Kept light and airy as a feather with delicate notes (see, it lives up to its name!) of Rose, and Grapefruit, this is a scent that is almost translucent in its lightness of touch. Delicate Notes is feminine in the extreme, and I would normally say it wouldn’t work for a man, but I have it on good authority that in hotter climes, Roses work beautifully on male skin.

There are two types of Rose in Escada Especially Escada Delicate Notes, and the notes are used sparingly. It’s definitely the petals of a dew kissed Rose, but there’s no Turkish Delight. If La Fille De Berlin is the dark eyed Evil Twin of Rose Fragrances, then this is the pretty and good sister, who always gets good grades at school.

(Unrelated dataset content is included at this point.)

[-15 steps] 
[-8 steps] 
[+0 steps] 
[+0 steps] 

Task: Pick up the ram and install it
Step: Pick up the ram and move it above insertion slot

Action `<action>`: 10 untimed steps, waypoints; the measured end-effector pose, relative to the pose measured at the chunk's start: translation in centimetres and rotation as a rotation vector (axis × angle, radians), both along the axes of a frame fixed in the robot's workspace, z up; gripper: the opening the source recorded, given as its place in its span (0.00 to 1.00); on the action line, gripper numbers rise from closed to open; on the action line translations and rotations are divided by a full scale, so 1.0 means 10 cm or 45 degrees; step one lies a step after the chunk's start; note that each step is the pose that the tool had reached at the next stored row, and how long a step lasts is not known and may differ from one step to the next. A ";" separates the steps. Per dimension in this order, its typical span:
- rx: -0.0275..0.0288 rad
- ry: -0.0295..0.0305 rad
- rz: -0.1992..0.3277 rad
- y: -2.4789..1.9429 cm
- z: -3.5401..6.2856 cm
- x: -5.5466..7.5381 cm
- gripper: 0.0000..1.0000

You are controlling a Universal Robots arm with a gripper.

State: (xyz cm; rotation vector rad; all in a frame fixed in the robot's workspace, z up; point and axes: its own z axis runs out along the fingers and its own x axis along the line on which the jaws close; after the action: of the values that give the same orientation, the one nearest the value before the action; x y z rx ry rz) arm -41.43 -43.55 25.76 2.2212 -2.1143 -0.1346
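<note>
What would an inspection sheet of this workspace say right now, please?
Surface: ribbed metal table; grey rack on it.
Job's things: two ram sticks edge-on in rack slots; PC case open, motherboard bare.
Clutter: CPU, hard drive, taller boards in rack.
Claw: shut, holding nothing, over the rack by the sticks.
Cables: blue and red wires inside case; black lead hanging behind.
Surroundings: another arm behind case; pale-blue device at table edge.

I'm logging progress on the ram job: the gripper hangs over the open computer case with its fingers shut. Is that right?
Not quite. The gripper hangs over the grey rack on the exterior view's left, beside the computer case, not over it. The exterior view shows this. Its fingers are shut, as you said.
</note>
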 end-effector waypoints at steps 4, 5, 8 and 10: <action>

Delicate Notes escaped my attention several times. I saw it in The Perfume Shop next to several other launches that inevitably came with a beach bag. Turning my snobby nose in the air, I turned and left. However, trying a free sample a week later made me think again. This is quite similar to Gucci Envy Me in that it is a gentle, light floral with a hint of clean laundry. The person who wears this is as fresh as a daisy and has never smoked a cigarette or gone to bed without taking off their make up first.  It’s pure and clean and lovely.

Lasting power isn’t bad at all, at around five hours, and I would seriously consider making this a full bottle purchase. Florals can be hard to get right, but this is light as air, and perfect just as it is.